Uncontrolled disclosure of location information can lead to serious privacy breaches, if the data falls in the hands of malicious users. This is a major concern in location-based services, where the user's location is a key piece of information. In this context, it is important to understand the privacy implications of location-based services and how to protect the user's location information.
There are three aspects of location information disclosure:
- Position awareness: a device monitors and individual's location - no data is transmitted;
- Position is only used locally, e.g., to provide location-based services.
- Example: GPS receiver in a smartphone.
- Sporadic queries: a user reports his location to a service provider;
- The user sends his location to a service provider, e.g., to get directions.
- Example: Google Maps.
- Location tracking: a service provider monitors the user's location;
- The service provider continuously monitors the user's location.
- Example: Google Maps Timeline.
There are two types of privacy:
- Weak privacy: no sensitive data should be directly disclosed, to a party that is not trusted - but if the current location does not reveal sensitive information, it can be disclosed.
- Strong privacy: no sensitive data should be disclosed, even if the current location does not reveal sensitive information - no publication of location snapshots.
- To preserve privacy, the exact location of the user that sends requests to a LBS must not be disclosed - location is first perturbed and/or encrypted.
- E.g., send a number of fake redundant queries to the LBS, to hide the real query;
- However, there is a trade-off between privacy and performance - additional processing is required to perturb the location;
- We can classify the existing privacy-preserving spatial transformations in two categories:
- Two-tier spatial transformation: query anonymization is performed by the mobile user itself - no trusted third party is required;
- Three-tier spatial transformation: presence of a trusted third party that performs the query anonymization.
- Dummy locations: generate a number of redundant queries, to hide the real query;
- But, the the resulting trajectories need to mimic realistic movement patterns - e.g., in a sequence of queries, the user should not teleport from one location to another (in one query send from Lisbon and from Madrid (dummy), and in the next query send from Setubal and from Toledo (dummy - close to Madrid));
- PROBE: an obfuscation system - it prevents the association between users and sensitive locations;
- In an offline phase, an obfuscated map is constructed by partitioning the space into a set of disjoint regions such that the probability of associating each region with a certain feature type is bounded by a given threshold - obfuscation;
- Obfuscation may require an additional trusted third party, but in the online phase, PROBE is a two-tier protocol;
⚠️ Limitation: if a user is situated in a remote location, and issues a query, an attacker who knows that the user is the only one in that area can associate the query with the user - three-tier protocols solve this issue.

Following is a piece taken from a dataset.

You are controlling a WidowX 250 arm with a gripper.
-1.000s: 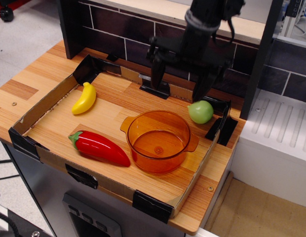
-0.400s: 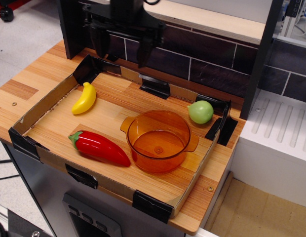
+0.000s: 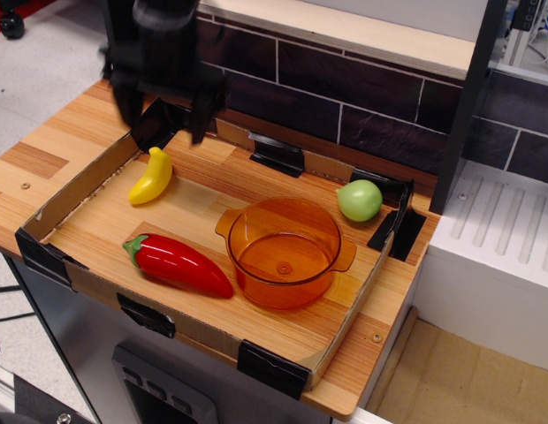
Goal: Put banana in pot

- Spatial k-anonymity: a cloaking region (CR) contains k-1 users in addition to the query source, and the LBS processes the query with respect to the CR;
- Since all the k locations enclosed by the CR correspond to actual users, the probability of identifying the query source is at most 1/k;
- Quasi-identifiers: a set of attributes that can be used to identify an individual;
- Records with the same quasi-identifiers are indistinguishable - anonymized group;
- All users subscribe to the anonymizer (trusted third party), sending their location to the anonymizer;
- The user sends a query to the anonymizer, which creates a cloaking region and sends the query to the LBS;
- The LBS computes the answer, and sends it to the anonymizer, which filters the answer and sends it to the user.
- Two techniques can be used to transform a relation to a k-anonymous relation:
- Suppression: remove some attributes from the relation;
- Generalization: replace an attribute value with a more general value;
- Interval cloak - based on quad-trees:
- Quad-tree: a tree data structure in which each internal node has exactly four children;
- Anonymized maintains a quad-tree with the locations of all users, and when receives a query, it creates the CR with the quadrant that contains the user's location;
- Casper - also based on quad-trees, but the anonymizer uses a hash table on the user id pointing to the lowest level quad-tree node that contains the user's location - more efficient.
Features of PROBE and Spatial k-anonymity are not directly compatible:
- Probe achieves spatial diversity, but does not achieve k-anonymity;
- Spatial k-anonymity achieves k-anonymity, but may not always achieve spatial diversity - e.g. if all users are in the same region.